Extensive gene traffic, the process of genes leaving and arriving on the chromosome

Researchers at the University of Chicago have discovered there is extensive gene “traffic”—the process of genes leaving and arriving on the chromosome—on the mammalian X chromosome. They also have overturned a conventional theory about how genes evolved on the sex chromosome.

The researchers’ study, published in the Jan. 23 issue of Science, shows an excess of genes on the X chromosome “jump” to a non-sex chromosome, or autosome, during germ-line cell division. This finding contradicts the historic human genome project paper, published in 2001, which claimed the X chromosome had an average rate of traffic similar to all autosomes. The discovery also torpedoes the conventional theory that the X chromosome is the ‘hot bed’ for sex-related genes.

“That’s just not true,” said the leader of the study, Manyuan Long, Associate Professor in Ecology & Evolution.

Since the X chromosome becomes inactive—meaning it shuts down—during male meiosis, the University researchers suggest the male-expressed genes must flee the X to another chromosome before this phenomenon takes place.

Long and his team, including J.J. Emerson, H. Kaessmann and E. Bertran, propose that sexual antagonism may also cause this high traffic volume on the X. Since females have two X chromosomes and males have only one, the X is more likely to end up in a female. And if there is a beneficial gene mutation on the X, there is a higher chance it would benefit the female, despite its effect on the man. The researchers suggest that the male-expressed genes leave the X for an autosome, where each gene would have the same share of the chromosome and therefore a better environment to carry out its function more effectively.

“An X-linked gene spends two-thirds of its time in females compared with one-half for an autosomal gene, thus the X chromosome becomes ‘demasculinized,’” the researchers wrote in the paper.

The research team contends that either theory justifies male-expressed genes leaving the X chromosome, whether the X kicks them out or they merely jump ship before the X shuts down. “The two explanations are not mutually exclusive,” Long said. “Either way, if [the male-expressed genes] remain on the X chromosome, they would not be able to do their job well. They must leave in order to carry out their function.”

Besides studying the human genome, the researchers also charted the gene traffic of the X chromosome and its 19 autosomes for mice and found the same basic pattern. Using the fruit fly, Long’s laboratory first discovered this pattern of X-derived autosomal genes that express in the testis, work that was published in Genome Research in 2002. The latest study by his team confirms the pattern in two mammalian species.

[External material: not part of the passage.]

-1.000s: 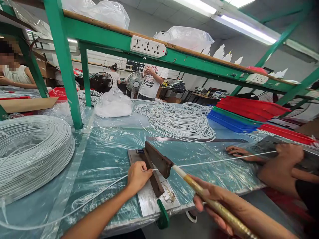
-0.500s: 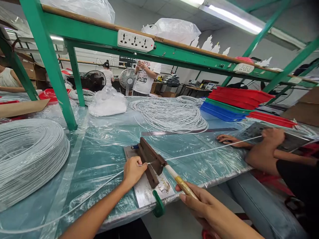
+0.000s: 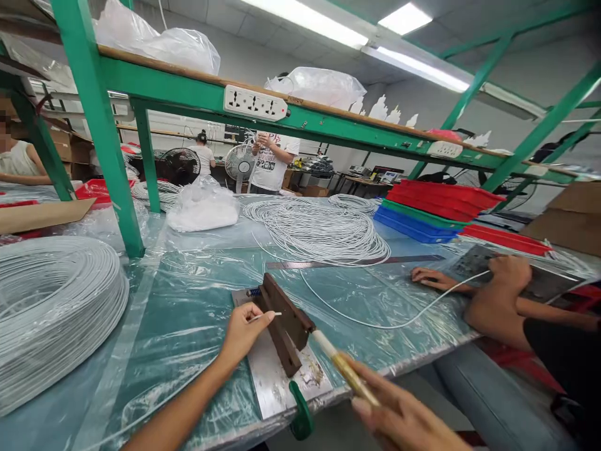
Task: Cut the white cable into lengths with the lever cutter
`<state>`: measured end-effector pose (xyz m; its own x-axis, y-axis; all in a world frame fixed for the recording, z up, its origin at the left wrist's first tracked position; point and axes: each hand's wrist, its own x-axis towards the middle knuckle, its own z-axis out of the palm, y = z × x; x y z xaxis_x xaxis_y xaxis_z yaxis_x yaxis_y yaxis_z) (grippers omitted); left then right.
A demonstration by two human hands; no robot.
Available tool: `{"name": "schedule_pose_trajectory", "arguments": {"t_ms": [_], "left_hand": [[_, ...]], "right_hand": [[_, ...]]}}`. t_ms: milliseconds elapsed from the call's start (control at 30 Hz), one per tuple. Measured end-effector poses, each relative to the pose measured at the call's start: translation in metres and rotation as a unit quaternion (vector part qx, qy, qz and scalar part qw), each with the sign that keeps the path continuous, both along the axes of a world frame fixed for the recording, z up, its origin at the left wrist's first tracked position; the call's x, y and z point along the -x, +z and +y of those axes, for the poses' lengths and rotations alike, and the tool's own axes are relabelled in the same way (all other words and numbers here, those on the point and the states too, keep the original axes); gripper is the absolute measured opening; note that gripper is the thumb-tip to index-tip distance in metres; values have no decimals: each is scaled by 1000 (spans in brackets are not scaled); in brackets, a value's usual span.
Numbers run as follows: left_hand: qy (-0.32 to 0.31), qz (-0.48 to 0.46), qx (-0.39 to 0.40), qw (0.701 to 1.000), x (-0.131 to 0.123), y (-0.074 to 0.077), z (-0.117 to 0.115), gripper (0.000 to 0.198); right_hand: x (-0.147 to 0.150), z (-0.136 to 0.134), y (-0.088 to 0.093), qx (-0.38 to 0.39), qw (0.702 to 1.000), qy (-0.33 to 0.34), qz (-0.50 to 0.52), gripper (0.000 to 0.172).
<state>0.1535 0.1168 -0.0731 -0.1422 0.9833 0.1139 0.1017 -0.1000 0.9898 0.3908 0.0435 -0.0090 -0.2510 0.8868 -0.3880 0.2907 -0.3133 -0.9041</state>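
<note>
My left hand (image 3: 245, 331) pinches a white cable (image 3: 278, 314) close to its end, and the short tip pokes out past the fingers over the brown metal bed of a lever cutter (image 3: 286, 313). The rest of this cable trails back toward the lower left. My right hand (image 3: 399, 404) is wrapped round the cutter's white-and-gold handle (image 3: 345, 366), low beyond the table's front edge. A metal base plate (image 3: 267, 382) carries the cutter, with a green clamp handle (image 3: 300, 413) at the front edge. A separate cable piece (image 3: 366, 324) curves slackly across the table to a co-worker's hand (image 3: 511, 272).
A large cable coil (image 3: 56, 313) lies at left, and a looser one (image 3: 323, 232) lies behind the cutter. Beside it are a flat metal strip (image 3: 352, 262) and stacked trays (image 3: 436, 207). A green shelf frame (image 3: 101, 125) stands over the table; a co-worker sits at right.
The cable that ran taut through the cutter to the co-worker is now severed; the right-hand piece has sagged into a curve. My left hand holds the new end. The view has tilted upward slightly.
</note>
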Motion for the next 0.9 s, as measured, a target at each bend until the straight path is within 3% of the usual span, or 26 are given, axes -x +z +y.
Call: {"name": "schedule_pose_trajectory", "arguments": {"t_ms": [67,167,233,300,433,633,767,833,900], "left_hand": [[-5,-17,-8,1000,5,11,-4,51],[-13,-32,-12,999,9,20,-12,51],[-21,-37,-14,999,7,21,-18,52],[-25,-39,-13,999,1,19,-23,54],[-32,-61,15,998,-12,17,-32,60],[-56,-150,119,980,-6,18,-41,63],[-33,-185,137,973,6,21,-43,61],[-18,-208,130,969,12,28,-44,59],[5,-241,111,964,18,40,-45,59]], "right_hand": [[3,17,45,34,996,13,82,72],[22,53,102,38,983,-11,180,57],[42,83,127,32,976,-24,212,58],[64,118,140,-1,972,-12,236,65],[112,191,136,-98,962,29,255,64],[171,266,103,-136,971,8,198,56],[192,280,91,-159,975,-11,157,48],[194,276,89,-192,971,-15,141,47],[191,261,86,-239,962,-10,131,56]]}}
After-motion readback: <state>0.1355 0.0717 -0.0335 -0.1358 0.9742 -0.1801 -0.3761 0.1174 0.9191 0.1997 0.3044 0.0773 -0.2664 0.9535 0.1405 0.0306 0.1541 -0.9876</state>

“The most important result of the paper is the phenomenon itself,” said Emerson, a fourth-year graduate student in Long’s lab and another lead author of the paper. “We can see very clearly that the X is an unusual case. Through the evolution of gene duplication, the X chromosome seems to have an excess of traffic.”

Through various mechanisms, genes duplicate. The original copy can remain where it is and another version of it can be placed elsewhere in the genome. This type of gene duplication is one of the ways organisms diversify. “You can duplicate a gene used for one function, tweak it just a little bit, and you can have a totally new function,” Emerson said. “When you need new functions, gene duplication provides those new functions, and it’s a beautiful mechanism for giving biological novelty.”

The scientists looked at retroposed genes—those genes that are copied by being reinserted randomly into the genome—simply because scientists can map the direction of those genes (whether they left or joined the chromosome). By plotting pseudo genes, those genes which lose their function after being duplicated and which natural selection ignores, the team looked at the “expected levels of traffic.”

The researchers compared the rate of gene traffic on the X to all of the autosomes and found that the X chromosome exports four times as many genes as the average autosome and imports 3.5 times as many. They did not look at the traffic rate of the Y chromosome because of its small size, said Emerson, and because any excess or decrease is miniscule.

They found that 77 percent of the genes leaving the X chromosome have testis expression, compared to 44 percent of genes that jump from autosome to autosome.

Since both mice and humans share the same excess-traffic characteristics on the X chromosome, this Darwinian process has evolved slowly and therefore was present prior to the mouse-human split, the researchers noted.

The study also shows that although approximately 71 percent of those genes leaving the X chromosome are to be expressed in a male germ-line cell, only about 14 percent of the genes being imported to the X are female expressed.

“So the old idea that the X chromosome is a major contributor of sexual genes is also not true,” Long said. “The X chromosome is not the ‘hot bed’ of sex-related genes that was once thought.”

The researchers plan to take a closer look at the excess traffic, tracking the exported genes as well as their expressions. They also want to determine where the majority of female-expressed genes originate.